::: DATA TO EXAMINE :::
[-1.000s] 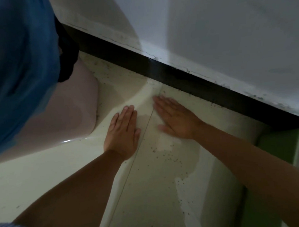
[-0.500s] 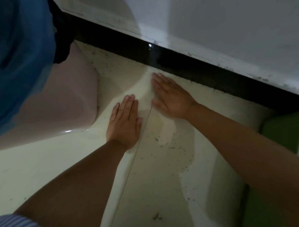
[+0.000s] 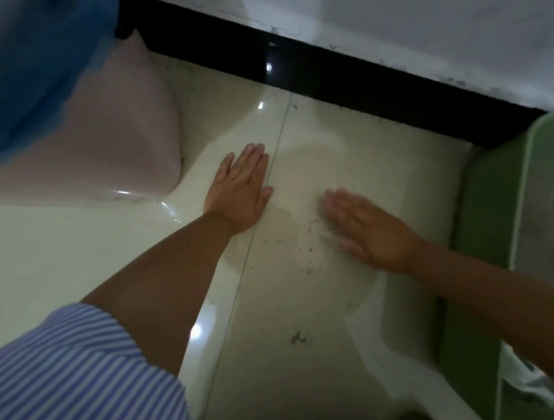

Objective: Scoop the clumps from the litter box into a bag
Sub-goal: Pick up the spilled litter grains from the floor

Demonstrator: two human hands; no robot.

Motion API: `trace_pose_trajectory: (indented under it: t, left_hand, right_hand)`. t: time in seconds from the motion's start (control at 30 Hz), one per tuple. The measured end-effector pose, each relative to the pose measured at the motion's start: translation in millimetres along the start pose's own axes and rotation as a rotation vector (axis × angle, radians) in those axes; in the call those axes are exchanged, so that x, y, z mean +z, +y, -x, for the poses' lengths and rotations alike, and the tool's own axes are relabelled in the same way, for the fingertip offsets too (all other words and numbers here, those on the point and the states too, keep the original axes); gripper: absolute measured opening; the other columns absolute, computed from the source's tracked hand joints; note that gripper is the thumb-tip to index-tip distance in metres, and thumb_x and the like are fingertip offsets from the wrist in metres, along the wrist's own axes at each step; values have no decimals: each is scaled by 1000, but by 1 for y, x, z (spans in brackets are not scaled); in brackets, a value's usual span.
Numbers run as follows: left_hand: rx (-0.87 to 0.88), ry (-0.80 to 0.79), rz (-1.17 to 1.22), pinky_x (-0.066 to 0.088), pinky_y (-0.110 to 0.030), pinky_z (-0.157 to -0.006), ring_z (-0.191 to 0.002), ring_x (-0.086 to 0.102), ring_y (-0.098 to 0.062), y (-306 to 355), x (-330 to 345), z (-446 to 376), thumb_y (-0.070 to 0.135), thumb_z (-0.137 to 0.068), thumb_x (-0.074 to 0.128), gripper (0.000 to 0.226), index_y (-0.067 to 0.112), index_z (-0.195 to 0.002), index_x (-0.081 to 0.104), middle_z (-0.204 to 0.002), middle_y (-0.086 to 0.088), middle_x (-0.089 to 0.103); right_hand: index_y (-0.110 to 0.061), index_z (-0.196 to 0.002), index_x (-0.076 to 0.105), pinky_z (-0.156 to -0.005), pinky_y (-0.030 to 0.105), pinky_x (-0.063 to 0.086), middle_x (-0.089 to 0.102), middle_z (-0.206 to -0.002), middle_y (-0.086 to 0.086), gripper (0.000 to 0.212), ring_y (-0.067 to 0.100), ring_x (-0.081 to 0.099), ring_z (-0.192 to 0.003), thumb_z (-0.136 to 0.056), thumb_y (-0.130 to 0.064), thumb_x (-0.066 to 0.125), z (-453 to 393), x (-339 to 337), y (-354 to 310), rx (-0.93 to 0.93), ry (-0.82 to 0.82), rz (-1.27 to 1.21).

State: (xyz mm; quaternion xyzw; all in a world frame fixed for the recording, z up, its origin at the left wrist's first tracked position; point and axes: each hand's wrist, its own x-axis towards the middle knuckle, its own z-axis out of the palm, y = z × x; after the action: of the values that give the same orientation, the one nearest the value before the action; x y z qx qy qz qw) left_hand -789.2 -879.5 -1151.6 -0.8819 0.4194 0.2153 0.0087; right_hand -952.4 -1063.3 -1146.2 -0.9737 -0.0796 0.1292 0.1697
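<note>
Litter box at right edge; both hands flat on the floor

Litter box [image 3: 487,225], green with a paler green rim, stands at the right edge of the view, its near wall just beside the dark baseboard [image 3: 354,76] that runs along the foot of the white wall [image 3: 404,21]. Its contents are blurred and cannot be made out.

Right hand [image 3: 373,233] lies palm down on the cream tiled floor [image 3: 77,248], near the box but not touching it. Its fingers are straight and spread slightly, pointing left and away from the person. The hand is motion-blurred. Dark scattered grains [image 3: 309,239] lie on the tile just left of this hand.

Left hand [image 3: 241,189] rests flat on the floor, fingers straight and held close together, pointing toward the wall. It lies just left of a tile joint [image 3: 252,240], with the thumb reaching the joint. The two hands are apart and hold nothing.

A blue-and-white striped sleeve [image 3: 72,366] covers the left upper arm at lower left. A pale pink rounded fixture [image 3: 113,139] sits on the floor left of the left hand. A blurred blue object [image 3: 38,56] fills the upper left corner, close to the camera.
</note>
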Motion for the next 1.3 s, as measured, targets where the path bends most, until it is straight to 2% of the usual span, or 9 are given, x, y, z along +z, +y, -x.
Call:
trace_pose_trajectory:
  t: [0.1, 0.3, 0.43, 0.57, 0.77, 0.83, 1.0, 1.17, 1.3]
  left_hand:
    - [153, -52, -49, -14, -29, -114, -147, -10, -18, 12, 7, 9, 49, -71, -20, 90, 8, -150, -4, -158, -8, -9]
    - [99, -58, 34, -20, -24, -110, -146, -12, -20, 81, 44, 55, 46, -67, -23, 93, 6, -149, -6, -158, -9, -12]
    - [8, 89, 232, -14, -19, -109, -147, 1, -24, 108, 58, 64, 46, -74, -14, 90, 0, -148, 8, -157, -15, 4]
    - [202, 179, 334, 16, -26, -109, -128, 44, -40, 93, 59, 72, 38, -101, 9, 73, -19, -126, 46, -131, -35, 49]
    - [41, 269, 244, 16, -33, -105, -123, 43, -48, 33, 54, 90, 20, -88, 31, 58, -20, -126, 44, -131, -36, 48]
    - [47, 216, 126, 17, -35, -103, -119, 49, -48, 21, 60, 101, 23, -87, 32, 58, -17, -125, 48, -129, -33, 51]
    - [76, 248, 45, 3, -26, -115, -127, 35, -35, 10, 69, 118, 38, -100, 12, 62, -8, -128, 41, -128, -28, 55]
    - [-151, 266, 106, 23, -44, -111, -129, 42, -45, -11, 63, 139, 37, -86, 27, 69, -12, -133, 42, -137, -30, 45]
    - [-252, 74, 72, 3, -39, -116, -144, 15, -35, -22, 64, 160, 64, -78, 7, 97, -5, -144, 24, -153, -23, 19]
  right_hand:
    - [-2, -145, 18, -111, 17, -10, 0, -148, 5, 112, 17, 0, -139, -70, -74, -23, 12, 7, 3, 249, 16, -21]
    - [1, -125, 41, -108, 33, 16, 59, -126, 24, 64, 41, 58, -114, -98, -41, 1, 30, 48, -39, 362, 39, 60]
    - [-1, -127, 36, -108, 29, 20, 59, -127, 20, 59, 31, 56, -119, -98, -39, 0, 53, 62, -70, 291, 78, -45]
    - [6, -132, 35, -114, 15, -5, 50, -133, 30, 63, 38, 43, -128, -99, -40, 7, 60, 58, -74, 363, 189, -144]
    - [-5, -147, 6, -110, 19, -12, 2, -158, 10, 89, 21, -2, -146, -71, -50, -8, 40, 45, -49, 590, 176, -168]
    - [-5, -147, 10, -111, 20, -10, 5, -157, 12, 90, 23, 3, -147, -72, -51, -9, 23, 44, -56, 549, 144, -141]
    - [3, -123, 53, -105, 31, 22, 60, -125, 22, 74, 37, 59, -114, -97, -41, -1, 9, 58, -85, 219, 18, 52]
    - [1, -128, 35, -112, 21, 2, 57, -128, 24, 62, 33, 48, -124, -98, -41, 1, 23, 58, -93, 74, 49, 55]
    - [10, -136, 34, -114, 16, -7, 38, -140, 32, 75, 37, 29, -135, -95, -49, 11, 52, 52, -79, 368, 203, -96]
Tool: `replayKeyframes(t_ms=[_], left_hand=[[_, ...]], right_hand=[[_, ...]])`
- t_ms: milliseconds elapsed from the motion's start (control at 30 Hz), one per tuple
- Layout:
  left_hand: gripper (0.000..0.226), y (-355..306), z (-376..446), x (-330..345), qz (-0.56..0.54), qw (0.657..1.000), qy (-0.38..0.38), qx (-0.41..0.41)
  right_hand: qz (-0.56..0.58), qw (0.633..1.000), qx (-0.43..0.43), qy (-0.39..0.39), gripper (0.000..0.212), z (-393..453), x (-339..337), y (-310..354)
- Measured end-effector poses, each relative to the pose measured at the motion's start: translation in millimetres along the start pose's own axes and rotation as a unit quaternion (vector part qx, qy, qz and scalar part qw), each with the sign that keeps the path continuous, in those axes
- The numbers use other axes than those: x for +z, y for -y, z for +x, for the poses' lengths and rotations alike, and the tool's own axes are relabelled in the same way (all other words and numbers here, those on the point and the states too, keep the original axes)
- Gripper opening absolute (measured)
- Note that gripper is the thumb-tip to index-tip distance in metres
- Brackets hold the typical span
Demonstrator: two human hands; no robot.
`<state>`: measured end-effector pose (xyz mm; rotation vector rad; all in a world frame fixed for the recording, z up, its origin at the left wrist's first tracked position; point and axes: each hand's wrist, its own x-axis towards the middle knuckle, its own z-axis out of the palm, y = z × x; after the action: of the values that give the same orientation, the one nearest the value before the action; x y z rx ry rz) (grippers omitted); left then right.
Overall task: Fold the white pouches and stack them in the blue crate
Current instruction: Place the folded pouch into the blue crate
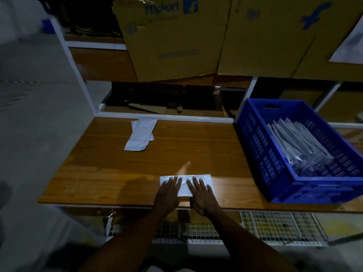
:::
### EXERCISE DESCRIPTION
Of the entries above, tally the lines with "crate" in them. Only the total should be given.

### ANSWER BOX
2